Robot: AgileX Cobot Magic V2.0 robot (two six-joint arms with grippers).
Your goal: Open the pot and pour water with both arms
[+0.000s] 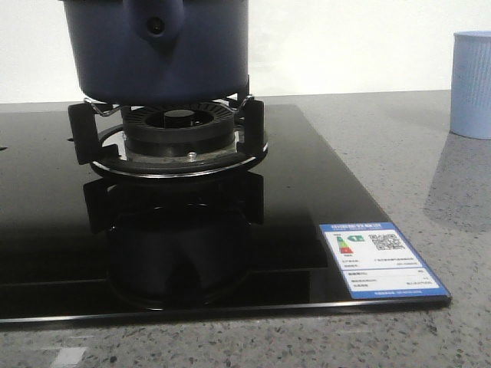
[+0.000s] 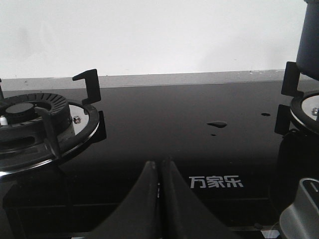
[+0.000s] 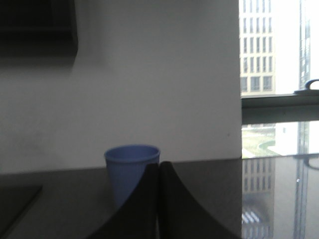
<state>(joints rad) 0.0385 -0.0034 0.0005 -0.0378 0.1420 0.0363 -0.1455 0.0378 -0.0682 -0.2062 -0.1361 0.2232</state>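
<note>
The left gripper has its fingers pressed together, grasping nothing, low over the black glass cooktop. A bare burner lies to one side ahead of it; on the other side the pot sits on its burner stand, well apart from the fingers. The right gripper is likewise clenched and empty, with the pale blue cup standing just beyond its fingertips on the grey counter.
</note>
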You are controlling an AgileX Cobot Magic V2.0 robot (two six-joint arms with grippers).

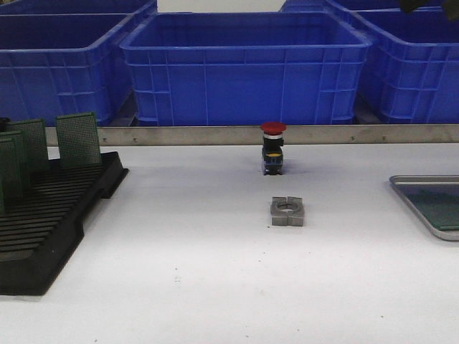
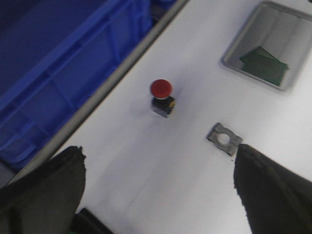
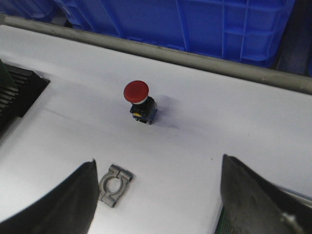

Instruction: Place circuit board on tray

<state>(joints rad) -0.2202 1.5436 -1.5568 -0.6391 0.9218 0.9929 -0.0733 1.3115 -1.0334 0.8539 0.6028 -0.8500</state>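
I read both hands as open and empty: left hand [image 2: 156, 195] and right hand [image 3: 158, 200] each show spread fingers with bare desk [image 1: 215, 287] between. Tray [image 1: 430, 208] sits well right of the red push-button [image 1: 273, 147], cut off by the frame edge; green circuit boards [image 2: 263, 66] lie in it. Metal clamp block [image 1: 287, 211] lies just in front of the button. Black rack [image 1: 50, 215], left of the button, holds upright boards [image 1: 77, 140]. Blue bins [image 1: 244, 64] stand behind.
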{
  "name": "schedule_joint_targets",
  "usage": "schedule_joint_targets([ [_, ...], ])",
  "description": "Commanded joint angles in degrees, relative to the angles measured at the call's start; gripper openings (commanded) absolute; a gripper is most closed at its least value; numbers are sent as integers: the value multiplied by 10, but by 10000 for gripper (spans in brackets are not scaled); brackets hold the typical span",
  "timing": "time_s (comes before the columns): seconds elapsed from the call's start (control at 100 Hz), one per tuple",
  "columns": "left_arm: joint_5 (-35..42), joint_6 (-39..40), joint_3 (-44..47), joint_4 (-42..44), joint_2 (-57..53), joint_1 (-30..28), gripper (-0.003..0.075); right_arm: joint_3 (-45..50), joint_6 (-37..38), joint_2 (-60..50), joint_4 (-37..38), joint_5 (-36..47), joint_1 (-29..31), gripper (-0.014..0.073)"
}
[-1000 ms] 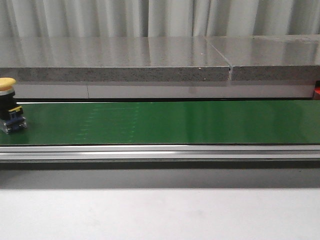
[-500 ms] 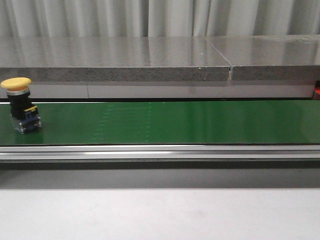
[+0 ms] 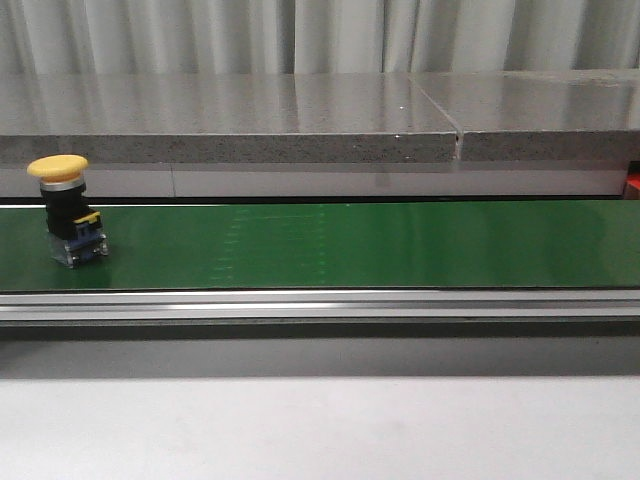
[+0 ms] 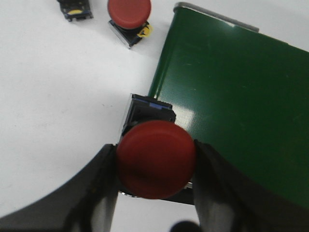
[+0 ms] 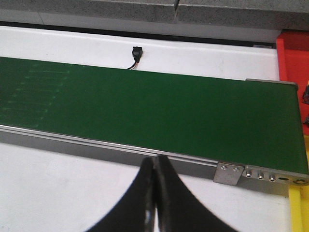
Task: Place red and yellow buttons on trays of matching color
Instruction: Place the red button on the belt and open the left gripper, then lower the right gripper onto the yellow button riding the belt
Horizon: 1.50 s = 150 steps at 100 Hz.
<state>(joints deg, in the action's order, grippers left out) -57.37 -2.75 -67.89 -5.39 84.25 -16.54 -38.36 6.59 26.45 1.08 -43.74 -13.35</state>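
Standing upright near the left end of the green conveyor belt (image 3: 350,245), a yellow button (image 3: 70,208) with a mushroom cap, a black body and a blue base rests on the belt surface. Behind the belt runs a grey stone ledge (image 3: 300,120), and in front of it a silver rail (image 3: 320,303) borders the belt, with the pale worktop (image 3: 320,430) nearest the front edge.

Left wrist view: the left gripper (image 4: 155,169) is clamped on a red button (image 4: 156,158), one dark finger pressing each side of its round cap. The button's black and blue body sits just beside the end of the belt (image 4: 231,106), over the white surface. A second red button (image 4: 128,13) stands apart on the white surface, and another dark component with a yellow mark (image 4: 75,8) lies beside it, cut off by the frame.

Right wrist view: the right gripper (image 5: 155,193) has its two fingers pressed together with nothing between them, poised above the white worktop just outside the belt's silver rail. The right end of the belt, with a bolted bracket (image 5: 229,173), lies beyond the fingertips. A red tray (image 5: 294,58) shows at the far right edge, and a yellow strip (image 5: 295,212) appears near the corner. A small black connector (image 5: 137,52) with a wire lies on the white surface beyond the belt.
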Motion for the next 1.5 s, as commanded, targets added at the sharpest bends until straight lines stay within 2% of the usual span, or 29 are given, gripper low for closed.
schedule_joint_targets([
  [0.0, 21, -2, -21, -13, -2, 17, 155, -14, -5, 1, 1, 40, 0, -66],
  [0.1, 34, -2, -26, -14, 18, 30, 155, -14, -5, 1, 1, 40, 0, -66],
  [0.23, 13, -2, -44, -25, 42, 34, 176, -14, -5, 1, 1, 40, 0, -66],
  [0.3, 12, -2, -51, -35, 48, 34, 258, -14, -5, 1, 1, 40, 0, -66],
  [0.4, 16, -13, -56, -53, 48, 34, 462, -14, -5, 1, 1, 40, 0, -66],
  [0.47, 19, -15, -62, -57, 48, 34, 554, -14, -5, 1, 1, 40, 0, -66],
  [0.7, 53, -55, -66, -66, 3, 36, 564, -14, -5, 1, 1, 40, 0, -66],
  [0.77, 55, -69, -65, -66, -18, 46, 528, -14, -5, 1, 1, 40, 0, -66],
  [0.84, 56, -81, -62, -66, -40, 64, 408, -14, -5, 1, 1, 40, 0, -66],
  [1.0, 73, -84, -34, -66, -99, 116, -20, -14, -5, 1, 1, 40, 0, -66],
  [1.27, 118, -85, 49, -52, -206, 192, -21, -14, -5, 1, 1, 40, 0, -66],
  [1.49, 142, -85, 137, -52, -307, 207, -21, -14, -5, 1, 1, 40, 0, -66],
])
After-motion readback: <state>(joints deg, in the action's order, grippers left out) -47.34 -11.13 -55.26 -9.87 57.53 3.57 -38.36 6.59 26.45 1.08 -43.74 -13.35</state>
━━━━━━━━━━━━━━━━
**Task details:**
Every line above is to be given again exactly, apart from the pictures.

**Task response:**
Robot: AgileX Cobot Magic V2.0 robot (two six-joint arms with grippers).
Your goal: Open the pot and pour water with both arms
[+0.000s] 
[+0.000s] 
[+0.000s] 
<state>(joints rad) 0.0385 -0.0034 0.0005 -0.0378 0.1420 0.0363 -0.1455 0.0378 -0.0682 -0.2062 -0.1361 0.2232</state>
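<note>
The left gripper has its fingers pressed together, grasping nothing, low over the black glass cooktop. A bare burner lies to one side ahead of it; on the other side the pot sits on its burner stand, well apart from the fingers. The right gripper is likewise clenched and empty, with the pale blue cup standing just beyond its fingertips on the grey counter.
</note>
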You are controlling an AgileX Cobot Magic V2.0 robot (two six-joint arms with grippers).


Instruction: Place circuit board on tray

<state>(joints rad) -0.2202 1.5436 -1.5568 -0.6391 0.9218 0.9929 -0.0733 1.3115 -1.0334 0.8539 0.6028 -0.8500</state>
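I read both hands as open and empty: left hand [image 2: 156, 195] and right hand [image 3: 158, 200] each show spread fingers with bare desk [image 1: 215, 287] between. Tray [image 1: 430, 208] sits well right of the red push-button [image 1: 273, 147], cut off by the frame edge; green circuit boards [image 2: 263, 66] lie in it. Metal clamp block [image 1: 287, 211] lies just in front of the button. Black rack [image 1: 50, 215], left of the button, holds upright boards [image 1: 77, 140]. Blue bins [image 1: 244, 64] stand behind.
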{
  "name": "schedule_joint_targets",
  "usage": "schedule_joint_targets([ [_, ...], ])",
  "description": "Commanded joint angles in degrees, relative to the angles measured at the call's start; gripper openings (commanded) absolute; a gripper is most closed at its least value; numbers are sent as integers: the value multiplied by 10, but by 10000 for gripper (spans in brackets are not scaled); brackets hold the typical span",
  "timing": "time_s (comes before the columns): seconds elapsed from the call's start (control at 100 Hz), one per tuple",
  "columns": "left_arm: joint_5 (-35..42), joint_6 (-39..40), joint_3 (-44..47), joint_4 (-42..44), joint_2 (-57..53), joint_1 (-30..28), gripper (-0.003..0.075); right_arm: joint_3 (-45..50), joint_6 (-37..38), joint_2 (-60..50), joint_4 (-37..38), joint_5 (-36..47), joint_1 (-29..31), gripper (-0.014..0.073)"
}
[-1000 ms] 
[-500 ms] 
[+0 ms] 
[+0 ms] 
[+0 ms] 
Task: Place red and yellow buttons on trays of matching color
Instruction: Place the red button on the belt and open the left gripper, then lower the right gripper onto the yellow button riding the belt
Horizon: 1.50 s = 150 steps at 100 Hz.
<state>(joints deg, in the action's order, grippers left out) -57.37 -2.75 -67.89 -5.39 84.25 -16.54 -38.36 6.59 26.45 1.08 -43.74 -13.35</state>
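Standing upright near the left end of the green conveyor belt (image 3: 350,245), a yellow button (image 3: 70,208) with a mushroom cap, a black body and a blue base rests on the belt surface. Behind the belt runs a grey stone ledge (image 3: 300,120), and in front of it a silver rail (image 3: 320,303) borders the belt, with the pale worktop (image 3: 320,430) nearest the front edge.

Left wrist view: the left gripper (image 4: 155,169) is clamped on a red button (image 4: 156,158), one dark finger pressing each side of its round cap. The button's black and blue body sits just beside the end of the belt (image 4: 231,106), over the white surface. A second red button (image 4: 128,13) stands apart on the white surface, and another dark component with a yellow mark (image 4: 75,8) lies beside it, cut off by the frame.

Right wrist view: the right gripper (image 5: 155,193) has its two fingers pressed together with nothing between them, poised above the white worktop just outside the belt's silver rail. The right end of the belt, with a bolted bracket (image 5: 229,173), lies beyond the fingertips. A red tray (image 5: 294,58) shows at the far right edge, and a yellow strip (image 5: 295,212) appears near the corner. A small black connector (image 5: 137,52) with a wire lies on the white surface beyond the belt.
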Motion for the next 1.5 s, as commanded, targets added at the sharpest bends until straight lines stay within 2% of the usual span, or 29 are given, gripper low for closed.
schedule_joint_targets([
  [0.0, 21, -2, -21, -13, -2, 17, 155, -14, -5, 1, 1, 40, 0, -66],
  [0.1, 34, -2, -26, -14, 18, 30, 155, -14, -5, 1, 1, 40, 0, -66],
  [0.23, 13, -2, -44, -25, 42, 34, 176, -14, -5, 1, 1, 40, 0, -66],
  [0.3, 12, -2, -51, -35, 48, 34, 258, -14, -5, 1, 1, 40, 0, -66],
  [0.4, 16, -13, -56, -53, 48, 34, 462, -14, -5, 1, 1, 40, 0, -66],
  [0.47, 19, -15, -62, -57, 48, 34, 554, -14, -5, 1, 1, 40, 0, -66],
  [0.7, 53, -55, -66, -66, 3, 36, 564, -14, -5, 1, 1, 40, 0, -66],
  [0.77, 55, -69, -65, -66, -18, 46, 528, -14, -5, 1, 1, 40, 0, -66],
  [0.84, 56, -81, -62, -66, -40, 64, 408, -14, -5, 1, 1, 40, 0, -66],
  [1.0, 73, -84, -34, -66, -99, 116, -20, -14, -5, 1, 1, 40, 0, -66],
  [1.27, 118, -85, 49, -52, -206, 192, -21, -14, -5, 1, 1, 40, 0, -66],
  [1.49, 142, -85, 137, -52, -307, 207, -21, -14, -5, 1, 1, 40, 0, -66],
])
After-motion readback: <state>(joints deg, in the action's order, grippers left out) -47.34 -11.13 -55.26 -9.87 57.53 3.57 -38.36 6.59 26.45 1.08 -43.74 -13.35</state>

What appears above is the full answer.